§ **WORK INSTRUCTIONS**
Lines in which "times" appears should be pulled from the data below.

Extracted data entries
++++++
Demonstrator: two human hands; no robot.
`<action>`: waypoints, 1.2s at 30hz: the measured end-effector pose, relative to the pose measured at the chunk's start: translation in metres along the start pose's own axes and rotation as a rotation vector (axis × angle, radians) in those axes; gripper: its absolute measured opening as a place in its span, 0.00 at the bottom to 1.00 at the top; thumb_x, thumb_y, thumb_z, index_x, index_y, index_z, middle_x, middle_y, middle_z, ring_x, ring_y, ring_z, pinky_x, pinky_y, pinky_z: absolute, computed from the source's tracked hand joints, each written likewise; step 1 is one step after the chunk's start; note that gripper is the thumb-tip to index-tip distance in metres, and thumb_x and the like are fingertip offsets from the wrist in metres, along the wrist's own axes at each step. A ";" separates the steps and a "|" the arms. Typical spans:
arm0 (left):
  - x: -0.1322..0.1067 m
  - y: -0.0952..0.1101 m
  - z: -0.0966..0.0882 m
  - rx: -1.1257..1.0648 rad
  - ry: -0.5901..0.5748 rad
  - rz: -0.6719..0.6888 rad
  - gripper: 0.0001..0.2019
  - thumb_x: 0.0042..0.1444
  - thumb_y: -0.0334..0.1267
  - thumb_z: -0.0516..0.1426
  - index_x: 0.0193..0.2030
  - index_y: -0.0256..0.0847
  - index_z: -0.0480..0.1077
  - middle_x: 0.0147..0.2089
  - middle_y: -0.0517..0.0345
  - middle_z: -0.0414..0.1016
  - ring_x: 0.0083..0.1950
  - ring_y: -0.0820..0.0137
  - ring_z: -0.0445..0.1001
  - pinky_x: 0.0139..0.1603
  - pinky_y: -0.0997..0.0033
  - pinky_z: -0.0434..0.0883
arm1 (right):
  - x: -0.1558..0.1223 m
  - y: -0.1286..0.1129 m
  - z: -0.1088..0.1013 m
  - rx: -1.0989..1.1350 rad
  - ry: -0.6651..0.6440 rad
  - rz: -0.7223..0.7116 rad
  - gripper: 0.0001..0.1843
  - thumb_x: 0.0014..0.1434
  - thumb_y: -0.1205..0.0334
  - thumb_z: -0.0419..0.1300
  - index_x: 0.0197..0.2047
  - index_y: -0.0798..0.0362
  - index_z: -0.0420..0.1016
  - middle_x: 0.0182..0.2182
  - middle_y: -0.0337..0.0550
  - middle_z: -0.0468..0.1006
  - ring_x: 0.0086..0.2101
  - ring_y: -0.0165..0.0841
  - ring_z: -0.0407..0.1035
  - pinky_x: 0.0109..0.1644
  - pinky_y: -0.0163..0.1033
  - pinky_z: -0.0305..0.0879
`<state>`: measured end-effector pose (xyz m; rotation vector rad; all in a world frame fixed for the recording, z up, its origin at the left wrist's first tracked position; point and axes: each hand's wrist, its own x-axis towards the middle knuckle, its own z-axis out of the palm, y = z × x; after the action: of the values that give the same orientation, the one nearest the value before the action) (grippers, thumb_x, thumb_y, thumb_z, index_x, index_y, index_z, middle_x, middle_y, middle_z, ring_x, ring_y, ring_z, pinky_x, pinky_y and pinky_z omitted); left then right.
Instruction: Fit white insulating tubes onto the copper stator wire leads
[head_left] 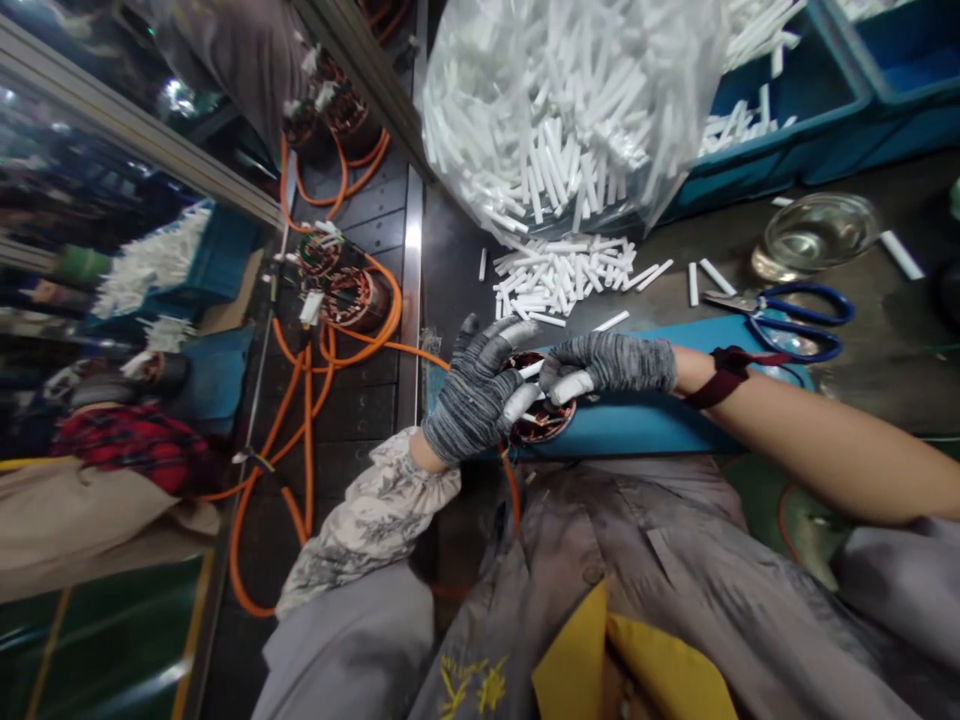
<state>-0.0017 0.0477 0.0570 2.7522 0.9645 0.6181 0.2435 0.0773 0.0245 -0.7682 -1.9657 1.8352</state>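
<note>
- Copper-wound core [546, 430] lies between left hand [474, 392] and right hand [611, 366], near the counter's [454, 235] front-left corner.
- Left fingers slightly parted, right fingertips narrowed; either grip, cannot tell.

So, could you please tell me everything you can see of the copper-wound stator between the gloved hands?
The copper-wound stator looks round, its open end facing up. Coppery, metallic-looking windings show inside a reddish-brown rim, with slim white tubes among them. It appears to sit on the blue sheet. The gloved left hand covers its left side and the gloved right hand reaches over its right; both seem to touch it. Much of it is hidden, so finer parts cannot be made out.
</note>
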 end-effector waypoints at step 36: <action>-0.015 0.021 0.033 -1.496 0.117 -0.847 0.42 0.47 0.43 0.70 0.71 0.48 0.65 0.62 0.50 0.78 0.62 0.49 0.77 0.62 0.47 0.76 | 0.000 -0.020 -0.001 -0.162 -0.118 0.131 0.20 0.62 0.55 0.68 0.53 0.58 0.86 0.43 0.43 0.87 0.42 0.36 0.78 0.48 0.34 0.71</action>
<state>0.0137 0.0216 0.0286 0.9191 0.9318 0.8064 0.2413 0.0775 0.0446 -0.8739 -2.2095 1.8493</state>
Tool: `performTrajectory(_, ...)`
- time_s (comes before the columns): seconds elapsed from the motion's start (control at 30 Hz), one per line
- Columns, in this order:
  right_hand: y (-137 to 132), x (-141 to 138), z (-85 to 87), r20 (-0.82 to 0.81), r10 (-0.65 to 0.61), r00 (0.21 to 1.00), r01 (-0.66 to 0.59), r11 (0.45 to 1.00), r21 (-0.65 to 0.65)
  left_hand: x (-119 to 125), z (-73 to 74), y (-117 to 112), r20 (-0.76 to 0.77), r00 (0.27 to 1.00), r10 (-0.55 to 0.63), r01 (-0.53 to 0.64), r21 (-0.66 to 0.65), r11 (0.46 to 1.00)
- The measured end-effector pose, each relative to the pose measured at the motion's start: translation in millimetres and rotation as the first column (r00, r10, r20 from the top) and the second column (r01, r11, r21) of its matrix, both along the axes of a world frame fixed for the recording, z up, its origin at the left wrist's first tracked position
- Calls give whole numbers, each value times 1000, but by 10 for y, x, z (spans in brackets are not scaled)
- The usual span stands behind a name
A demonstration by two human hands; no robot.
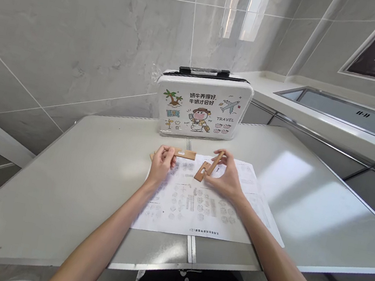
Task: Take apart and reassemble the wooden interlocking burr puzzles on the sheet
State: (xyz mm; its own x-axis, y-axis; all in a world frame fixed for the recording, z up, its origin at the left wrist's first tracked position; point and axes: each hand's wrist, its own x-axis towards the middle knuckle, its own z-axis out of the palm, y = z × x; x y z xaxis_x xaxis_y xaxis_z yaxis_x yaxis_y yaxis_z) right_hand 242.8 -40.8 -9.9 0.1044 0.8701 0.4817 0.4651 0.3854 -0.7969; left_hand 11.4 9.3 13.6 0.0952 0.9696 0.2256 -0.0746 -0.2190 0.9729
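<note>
My left hand is closed on a flat notched wooden piece, whose slotted end sticks out to the right. A bit of wood also shows at the left of that hand; whether it is the same piece I cannot tell. Between thumb and fingers of my right hand are wooden pieces: a slim bar standing at a slant and a short notched block beside it. They touch or join near the thumb. Beneath both hands lies a printed sheet with small drawings, upside down to me.
A white cartoon-printed case in clear plastic stands at the back of the pale table, near the tiled wall. To the right runs a counter with a sink. A seam divides the table.
</note>
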Motion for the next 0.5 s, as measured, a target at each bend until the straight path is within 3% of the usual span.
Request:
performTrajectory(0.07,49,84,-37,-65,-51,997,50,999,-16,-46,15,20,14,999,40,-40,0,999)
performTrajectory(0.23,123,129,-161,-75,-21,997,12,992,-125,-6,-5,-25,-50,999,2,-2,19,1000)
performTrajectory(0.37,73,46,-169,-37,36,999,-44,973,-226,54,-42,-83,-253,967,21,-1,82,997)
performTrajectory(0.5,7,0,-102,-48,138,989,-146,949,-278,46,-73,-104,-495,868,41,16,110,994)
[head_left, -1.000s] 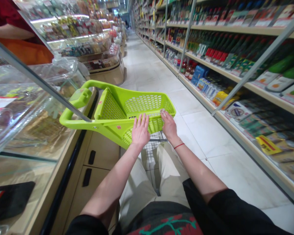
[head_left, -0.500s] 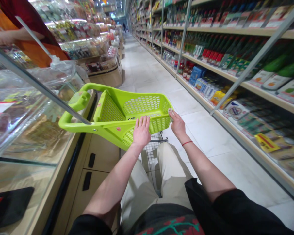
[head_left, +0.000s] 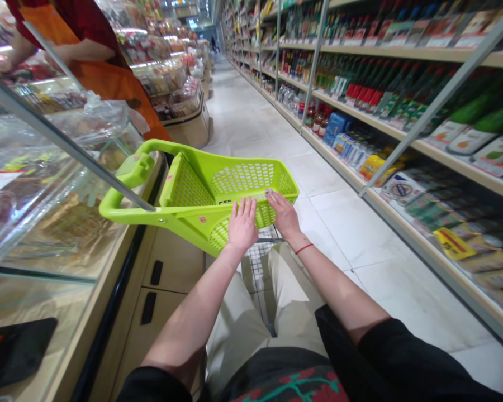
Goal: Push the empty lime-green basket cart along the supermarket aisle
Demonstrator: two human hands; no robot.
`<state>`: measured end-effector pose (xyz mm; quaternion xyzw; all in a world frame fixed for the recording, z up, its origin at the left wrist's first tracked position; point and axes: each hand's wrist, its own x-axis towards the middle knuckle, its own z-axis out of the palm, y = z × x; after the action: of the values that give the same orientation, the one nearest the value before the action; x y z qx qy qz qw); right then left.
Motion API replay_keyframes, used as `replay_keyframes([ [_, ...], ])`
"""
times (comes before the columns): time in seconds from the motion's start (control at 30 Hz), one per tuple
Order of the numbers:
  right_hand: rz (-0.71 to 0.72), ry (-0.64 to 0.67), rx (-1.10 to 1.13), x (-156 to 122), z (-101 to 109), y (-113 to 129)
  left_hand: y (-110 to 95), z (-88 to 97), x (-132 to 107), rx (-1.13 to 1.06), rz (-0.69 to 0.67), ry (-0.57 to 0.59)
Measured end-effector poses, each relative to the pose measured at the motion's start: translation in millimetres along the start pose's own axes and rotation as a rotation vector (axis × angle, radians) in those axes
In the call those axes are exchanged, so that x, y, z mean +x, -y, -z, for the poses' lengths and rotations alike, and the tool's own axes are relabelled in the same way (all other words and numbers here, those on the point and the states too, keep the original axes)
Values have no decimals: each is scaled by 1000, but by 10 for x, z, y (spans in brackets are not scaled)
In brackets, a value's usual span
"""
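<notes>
A lime-green plastic shopping cart (head_left: 180,213) stands crosswise before me, its perforated basket holding nothing I can see. My left hand (head_left: 243,224) lies on the near rim and side of the basket, fingers stretched out flat. Just right of it, my right hand (head_left: 284,216) is bent over the same rim, near the front corner. Its fingers press a small crumpled whitish cloth (head_left: 269,192) against the rim; most of the cloth is hidden under them.
Shelves of bottles (head_left: 377,84) and packets line the right side. On the left is a glass-sided food counter (head_left: 77,218) with a slanting metal post. Behind it stands a person in an orange apron (head_left: 104,81). A pale tiled aisle (head_left: 238,106) runs ahead.
My right hand has slid left along the rim from the basket's front corner, closer to my left hand, which stays put. The person in the apron has shifted right.
</notes>
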<state>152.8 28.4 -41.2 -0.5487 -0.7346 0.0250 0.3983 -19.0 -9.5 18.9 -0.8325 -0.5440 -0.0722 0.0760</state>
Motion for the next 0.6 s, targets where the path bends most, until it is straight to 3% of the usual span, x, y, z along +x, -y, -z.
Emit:
replay_keyframes([
  [0.13, -141, -66, -46, 53, 188, -414, -4, 1, 3, 0, 7, 10],
  [0.23, -230, -70, -71, 73, 236, -540, -12, -3, 7, 2, 14, 7],
  [0.47, -173, -127, -85, 42, 105, -349, -26, 4, 1, 1, 18, 11],
  [0.6, -152, -74, -81, 47, 22, -84, -27, -17, 4, 12, 19, 6],
])
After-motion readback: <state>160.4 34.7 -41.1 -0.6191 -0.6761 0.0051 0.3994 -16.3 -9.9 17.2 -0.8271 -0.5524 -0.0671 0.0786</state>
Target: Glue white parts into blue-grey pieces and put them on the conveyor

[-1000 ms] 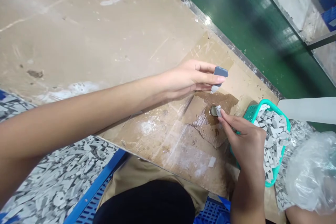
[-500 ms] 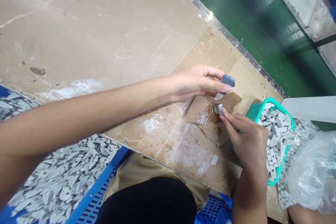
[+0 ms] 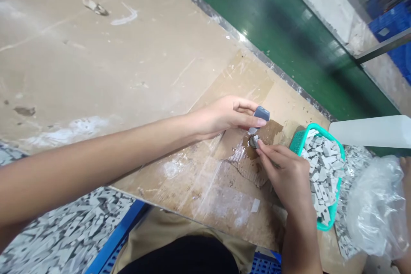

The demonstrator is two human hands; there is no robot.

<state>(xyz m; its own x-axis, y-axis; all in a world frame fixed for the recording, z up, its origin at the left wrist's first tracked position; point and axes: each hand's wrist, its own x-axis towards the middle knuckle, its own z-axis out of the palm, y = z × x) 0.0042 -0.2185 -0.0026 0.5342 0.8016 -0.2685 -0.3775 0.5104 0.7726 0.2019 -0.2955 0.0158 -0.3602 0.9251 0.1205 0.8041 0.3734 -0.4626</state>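
Both hands pinch shut: your left hand [image 3: 229,115] grips the grey tool [image 3: 261,114], your right hand [image 3: 282,171] the small grey piece [image 3: 256,141]. Brace both wrists on the cardboard [image 3: 224,180] for steadiness.

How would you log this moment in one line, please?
left hand: grips tool | right hand: pinches piece over cardboard | tool tip: by piece | basket: beside right hand

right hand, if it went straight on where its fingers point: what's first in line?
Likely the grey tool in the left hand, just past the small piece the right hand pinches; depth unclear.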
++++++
§ **EXERCISE ANSWER**
- Calls give whole numbers, each value times 1000, but by 10 for y, x, z (spans in brackets are not scaled)
times (comes before the columns): time in seconds from the motion's start (control at 30 Hz), one per tuple

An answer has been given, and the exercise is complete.